Die Gewerkschaften sind der letzte Ort, an den sich Arbeiter wenden würden, um ihre Beschwerden zu äußern, auch über Sicherheitsverstöße. Die Funktionäre aus der oberen Mittelschicht sind in eine ständige Verschwörung mit dem Management eingebunden, um die Ausbeutung zu erhöhen.
Die korrupten Bürokraten der Gewerkschaft United Auto Workers (UAW) haben in den 1990er und frühen 2000er Jahren eine Reihe erbitterter Streiks gegen Caterpillar verraten. Mit ihrem Segen und ihrer Komplizenschaft hat das Unternehmen Errungenschaften zunichte gemacht, die über Generationen hinweg erkämpft wurden.
Arbeiter sind jedoch nicht einfach eine ausgebeutete Masse. Die herrschende Klasse sät Wind, und sie wird den Sturm ernten. In den Vereinigten Staaten und auf der ganzen Welt formiert sich eine mächtige Gegenoffensive gegen die Unterordnung des Lebens unter den Profit – im Gesundheitswesen, im Bildungswesen, in der verarbeitenden Industrie, in der Logistik und in anderen Bereichen.
Das industrielle Massensterben kann und wird durch die unabhängige Aktion der Arbeiter selbst gestoppt werden. Das bedeutet, dass an jedem Arbeitsplatz Aktionskomitees für Arbeitssicherheit gebildet werden müssen, um gegen Kostensenkungsmaßnahmen, erschöpfende Arbeitszeiten und -belastungen sowie Entlassungen vorzugehen, die das Leben von Arbeitern gefährden. Diese Komitees müssen dafür eintreten, dass Arbeiter die Kontrolle über die Produktionsgeschwindigkeit und über sämtlich Aspekte von Gesundheit und Sicherheit – einschließlich des Schutzes vor Covid-19 – erhalten.

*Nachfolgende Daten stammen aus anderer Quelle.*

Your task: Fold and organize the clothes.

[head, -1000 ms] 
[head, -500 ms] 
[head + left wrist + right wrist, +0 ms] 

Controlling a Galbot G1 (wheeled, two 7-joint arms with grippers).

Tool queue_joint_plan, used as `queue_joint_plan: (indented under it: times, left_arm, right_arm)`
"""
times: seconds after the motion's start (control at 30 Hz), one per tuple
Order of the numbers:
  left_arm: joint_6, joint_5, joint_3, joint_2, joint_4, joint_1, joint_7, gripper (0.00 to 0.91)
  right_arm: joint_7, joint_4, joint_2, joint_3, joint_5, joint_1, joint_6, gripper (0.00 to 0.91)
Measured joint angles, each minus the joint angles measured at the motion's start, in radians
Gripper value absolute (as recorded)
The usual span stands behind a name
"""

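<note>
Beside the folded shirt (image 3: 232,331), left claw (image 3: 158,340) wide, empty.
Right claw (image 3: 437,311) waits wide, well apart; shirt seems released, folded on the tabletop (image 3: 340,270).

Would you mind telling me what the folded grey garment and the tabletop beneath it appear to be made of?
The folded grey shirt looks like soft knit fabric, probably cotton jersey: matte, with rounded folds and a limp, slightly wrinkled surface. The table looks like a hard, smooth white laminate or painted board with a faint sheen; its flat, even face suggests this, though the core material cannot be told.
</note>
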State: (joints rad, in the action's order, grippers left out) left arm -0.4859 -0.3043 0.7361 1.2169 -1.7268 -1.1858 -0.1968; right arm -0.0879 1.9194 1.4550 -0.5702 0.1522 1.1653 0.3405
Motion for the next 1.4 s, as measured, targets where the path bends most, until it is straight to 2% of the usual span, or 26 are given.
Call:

Um multinationale Giganten wie Caterpillar zu bekämpfen, müssen diese Komitees ihre Kämpfe über nationale Grenzen hinweg koordinieren, indem sie die Internationale Arbeiterallianz der Aktionskomitees (International Workers Alliance of Rank-and-File-Komitees, IWA-RFC) aufbauen.
Auf ein System, das das menschliche Leben dem privaten Profit unterordnet, muss und wird die Arbeiterklasse mit der Entwicklung einer politischen Bewegung für den Sozialismus antworten, d. h. für die Neuordnung der Gesellschaft entlang menschlicher Bedürfnisse. Nur durch den Kampf für Sozialismus ist es möglich, den Ausbeutungsbedingungen ein Ende zu setzen, die zum Tod von Steven Dierkes und so vielen anderen Arbeitern geführt haben.